The Secret Wife of Louis XIV

The real-life fairy tale of Françoise d’Aubigné, little-known second wife of France's Sun King.

The Secret Wife of Louis XIV: Françoise d’Aubigné, Madame de Maintenon By Veronica Buckley Farrar, Straus and Giroux 498 pp., $35

She was born into ignominious circumstances – in a French prison in 1635, to a 50-year-old father whose wife was the warden’s 24-year-old daughter, and who was a murderer, a national traitor, and an incorrigible con man. But despite her bleak beginning and itinerant childhood, Françoise d’Aubigné proved adept at navigating the most elite social circles of 17th-century France, eventually marrying royalty.

This real-life fairy tale is told with flair and compassion in Veronica Buckley’s The Secret Wife of Louis XIV. (Buckley’s first book was a biography of another extraordinary 17th-century figure, Queen Christina of Sweden.)

D’Aubigné might have had a better start in life: her scandalous father, Constant, stood to inherit a vast portion of his family’s wealth, including various estates and a governorship position in western France. But Constant was no aristocrat. His father considered him a “wretch” who “took to gaming and drinking,” and he disinherited him.

For Constant and his wife, Jeanne, a daughter was “a liability, draining the family purse for a paltry dowry to persuade some man to transfer her to his own account books.”

Thus d’Aubigné spent her childhood shipped off to different homes and caretakers, maintaining a chilly relationship with Jeanne, who bullied her daughter and was openly contemptuous. As the author notes, “cruelty, and from a mother’s hands, is a powerful catalyst in the forming of character.” Yet the girl proved resilient, intelligent, witty, kind – and, perhaps further riling her mother – exceptionally beautiful.

At age 15, penniless, d’Aubigné found her way to Paris, where she met Paul Scarron, a middle-aged man famous for his risqué poetry and for hosting one of the most sought-after literary salons, which drew the city’s cultural elite. He was also crippled and disfigured. “My body, it’s true, is most irregular,” he once said. “Pregnant women aren’t even allowed to look at me.” (In an odd coincidence, d’Aubigné’s father had once borrowed 1,148 livres from Scarron, and never repaid the debt.)
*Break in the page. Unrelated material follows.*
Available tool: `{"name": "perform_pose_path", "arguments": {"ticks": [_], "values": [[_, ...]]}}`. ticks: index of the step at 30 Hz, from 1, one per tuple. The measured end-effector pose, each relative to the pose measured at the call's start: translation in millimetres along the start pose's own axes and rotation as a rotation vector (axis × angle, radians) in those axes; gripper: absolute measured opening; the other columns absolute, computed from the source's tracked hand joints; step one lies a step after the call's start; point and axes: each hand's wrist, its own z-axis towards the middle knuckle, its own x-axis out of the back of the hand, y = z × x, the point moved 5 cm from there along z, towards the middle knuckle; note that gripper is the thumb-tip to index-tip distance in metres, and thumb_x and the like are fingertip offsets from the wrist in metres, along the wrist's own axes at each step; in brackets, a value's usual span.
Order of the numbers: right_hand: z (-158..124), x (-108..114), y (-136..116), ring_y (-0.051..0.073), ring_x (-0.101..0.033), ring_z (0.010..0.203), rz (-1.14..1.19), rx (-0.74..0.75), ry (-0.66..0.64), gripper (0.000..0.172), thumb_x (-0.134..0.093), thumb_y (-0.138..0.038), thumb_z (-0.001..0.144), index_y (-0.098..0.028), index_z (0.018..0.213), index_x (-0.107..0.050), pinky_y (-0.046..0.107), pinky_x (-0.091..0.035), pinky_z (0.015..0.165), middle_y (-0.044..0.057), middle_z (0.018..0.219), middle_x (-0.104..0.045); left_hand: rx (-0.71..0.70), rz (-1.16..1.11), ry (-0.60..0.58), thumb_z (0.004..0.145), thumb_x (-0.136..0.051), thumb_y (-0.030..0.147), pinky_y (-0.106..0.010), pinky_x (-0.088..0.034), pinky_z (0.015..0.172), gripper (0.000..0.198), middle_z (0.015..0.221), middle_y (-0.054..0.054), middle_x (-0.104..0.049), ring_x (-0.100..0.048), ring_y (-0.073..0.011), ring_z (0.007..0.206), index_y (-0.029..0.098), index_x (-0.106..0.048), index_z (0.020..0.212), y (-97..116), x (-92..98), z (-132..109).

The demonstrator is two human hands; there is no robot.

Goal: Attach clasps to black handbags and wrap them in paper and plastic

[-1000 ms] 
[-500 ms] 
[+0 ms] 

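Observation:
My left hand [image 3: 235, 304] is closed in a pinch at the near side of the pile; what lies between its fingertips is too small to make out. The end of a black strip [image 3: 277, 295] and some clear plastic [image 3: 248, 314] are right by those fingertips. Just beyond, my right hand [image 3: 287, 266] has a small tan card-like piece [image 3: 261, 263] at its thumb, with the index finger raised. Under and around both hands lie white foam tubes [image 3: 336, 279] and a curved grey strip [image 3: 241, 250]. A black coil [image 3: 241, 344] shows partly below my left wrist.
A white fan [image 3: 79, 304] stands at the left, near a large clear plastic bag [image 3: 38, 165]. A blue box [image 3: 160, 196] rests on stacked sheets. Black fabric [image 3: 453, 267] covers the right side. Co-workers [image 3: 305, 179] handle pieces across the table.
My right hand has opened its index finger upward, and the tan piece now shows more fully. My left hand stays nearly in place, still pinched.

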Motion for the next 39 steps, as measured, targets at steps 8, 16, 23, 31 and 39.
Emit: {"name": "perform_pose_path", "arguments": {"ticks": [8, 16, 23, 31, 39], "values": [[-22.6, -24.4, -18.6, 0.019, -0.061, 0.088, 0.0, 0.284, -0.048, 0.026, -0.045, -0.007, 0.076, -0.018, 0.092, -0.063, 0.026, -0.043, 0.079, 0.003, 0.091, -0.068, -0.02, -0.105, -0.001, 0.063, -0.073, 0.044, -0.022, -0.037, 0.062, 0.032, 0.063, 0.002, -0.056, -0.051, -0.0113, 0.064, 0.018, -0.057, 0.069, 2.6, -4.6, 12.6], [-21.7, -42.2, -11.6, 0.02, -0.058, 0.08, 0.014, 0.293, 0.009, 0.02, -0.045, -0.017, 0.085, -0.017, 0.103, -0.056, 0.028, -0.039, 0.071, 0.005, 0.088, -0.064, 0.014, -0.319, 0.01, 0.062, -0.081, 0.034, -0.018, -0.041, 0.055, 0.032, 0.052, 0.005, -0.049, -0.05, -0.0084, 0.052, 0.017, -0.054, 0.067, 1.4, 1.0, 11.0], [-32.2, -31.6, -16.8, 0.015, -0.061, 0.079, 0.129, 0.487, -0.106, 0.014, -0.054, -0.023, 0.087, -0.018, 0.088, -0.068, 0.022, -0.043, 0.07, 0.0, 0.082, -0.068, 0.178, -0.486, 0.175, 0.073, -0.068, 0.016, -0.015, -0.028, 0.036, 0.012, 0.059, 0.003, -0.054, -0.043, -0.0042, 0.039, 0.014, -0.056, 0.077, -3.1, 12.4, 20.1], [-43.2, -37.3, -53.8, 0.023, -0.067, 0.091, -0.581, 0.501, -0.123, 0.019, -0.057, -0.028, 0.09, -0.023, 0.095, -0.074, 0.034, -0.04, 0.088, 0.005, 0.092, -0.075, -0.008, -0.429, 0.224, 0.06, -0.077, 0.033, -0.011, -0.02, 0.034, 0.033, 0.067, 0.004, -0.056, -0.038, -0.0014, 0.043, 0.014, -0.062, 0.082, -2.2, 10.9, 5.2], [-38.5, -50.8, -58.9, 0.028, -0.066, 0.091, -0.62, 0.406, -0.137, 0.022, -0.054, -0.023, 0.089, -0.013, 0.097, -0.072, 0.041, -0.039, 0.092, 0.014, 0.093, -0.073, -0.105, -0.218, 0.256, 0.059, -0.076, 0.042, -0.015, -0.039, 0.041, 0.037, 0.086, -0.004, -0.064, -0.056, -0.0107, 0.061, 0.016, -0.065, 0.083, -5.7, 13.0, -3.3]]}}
They married in 1651, even though Scarron “could do little more than scratch his back with a little stick and scribble with one crabbed hand.” As a minor, however resourceful, d’Aubigné knew that she had few options – and begging in the streets, as she once had, was not one of them. Marriage would provide security and companionship (two things she craved), and raise her status in Parisian society.

After Scarron died in 1660, d’Aubigné was hired as a governess by her friend Madame de Montespan. She was the favored mistress of King Louis XIV, who fathered Montespan’s illegitimate children. But the women fell out when the king began lusting after the virtuous governess, having grown tired of the demanding Montespan.
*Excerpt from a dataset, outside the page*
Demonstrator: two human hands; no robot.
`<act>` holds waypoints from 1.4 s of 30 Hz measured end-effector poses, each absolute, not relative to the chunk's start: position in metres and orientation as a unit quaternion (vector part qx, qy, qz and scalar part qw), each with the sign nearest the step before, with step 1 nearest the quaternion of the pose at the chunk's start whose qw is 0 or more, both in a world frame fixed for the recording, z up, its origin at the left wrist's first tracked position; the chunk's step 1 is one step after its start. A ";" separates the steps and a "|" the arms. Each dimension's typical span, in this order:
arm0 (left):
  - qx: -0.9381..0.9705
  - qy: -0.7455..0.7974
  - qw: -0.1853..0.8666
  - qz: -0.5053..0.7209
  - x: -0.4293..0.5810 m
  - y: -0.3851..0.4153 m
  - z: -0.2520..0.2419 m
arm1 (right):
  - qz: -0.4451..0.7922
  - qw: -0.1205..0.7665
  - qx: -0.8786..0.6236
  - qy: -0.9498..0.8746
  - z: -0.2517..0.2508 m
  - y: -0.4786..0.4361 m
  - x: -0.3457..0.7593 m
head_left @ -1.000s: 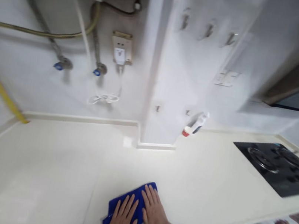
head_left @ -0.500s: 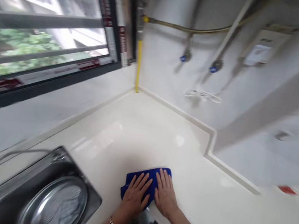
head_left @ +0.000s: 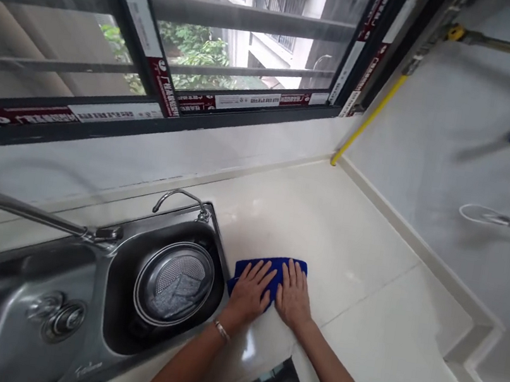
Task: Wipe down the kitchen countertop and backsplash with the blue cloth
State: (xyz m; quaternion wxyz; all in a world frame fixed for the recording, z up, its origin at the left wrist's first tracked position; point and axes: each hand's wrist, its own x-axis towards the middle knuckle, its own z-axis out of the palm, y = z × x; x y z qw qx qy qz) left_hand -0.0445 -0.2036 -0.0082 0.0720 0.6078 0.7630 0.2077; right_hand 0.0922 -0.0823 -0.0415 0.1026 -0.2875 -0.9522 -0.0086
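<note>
Blue microfibre cloth [head_left: 268, 262] lies folded on the cream stone bench [head_left: 362, 245], just right of the stainless-steel sink [head_left: 28, 265]. Flat on it, the left hand [head_left: 247, 295] and right hand [head_left: 292, 299] press side by side, open, fingers spread, grasping nothing. Farther right, a yellow pipe [head_left: 368, 118] meets the bench corner.

Matt, napped blue microfibre cloth [head_left: 267, 274] on a glossy cream stone countertop [head_left: 361, 315], beside a polished stainless-steel sink [head_left: 18, 264] with a shiny chrome faucet [head_left: 182, 195] and perforated metal strainer [head_left: 175, 275]; dark metal window frame [head_left: 101, 127] at upper left.
</note>
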 end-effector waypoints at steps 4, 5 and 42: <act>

At first, d’Aubigné refused his advances, which she found distressing and “sinful,” but eventually she succumbed. She bought an estate at Maintenon with her earnings, and in 1678, the king gave her the title Marquise de Maintenon. When his long-suffering wife, Queen Marie-Thérèse died five years later, King Louis married d’Aubigné in a small ceremony. She was 48; the king, still “handsome and vigorous,” was 45. They lived at the spectacular Versailles, with its 452 bedrooms, where he had also moved his entire government and court.

He was utterly devoted to his new wife and regarded her as a confidante; she, in turn, loved him fiercely. The relationship was not without its dissatisfactions, yet he remained faithful and admired her many virtues, including “self-control, a keen sympathy for the suffering, and a distaste for frivolity and extravagance.” Although their marriage was an open secret, it could never be officially acknowledged – she was a queen with no crown – and sadly, she was well past the age of childbearing. She made her domain the education of children instead, establishing an innovative girls’ school that remains open today.

The king’s reign lasted 72 years, longer than any European monarch. He died in 1715, and his wife outlived him by four years. By the end of her life, she had given away most of her possessions and money.

With a narrative exceeding 400 pages, it’s impressive that this drama-filled biography never drags. Buckley demonstrates that d’Aubigné never fully shook the trauma of her wretched youth, and showed a lifelong empathy for the poor. “The Secret Wife” is a well-written tribute to a woman whose ascent to power and wealth was achieved through sheer determination – and even more remarkably, without sacrificing the virtue of kindness.

Carmela Ciuraru is the author of several anthologies, including “Poems for America.” She is writing a nonfiction book for HarperCollins.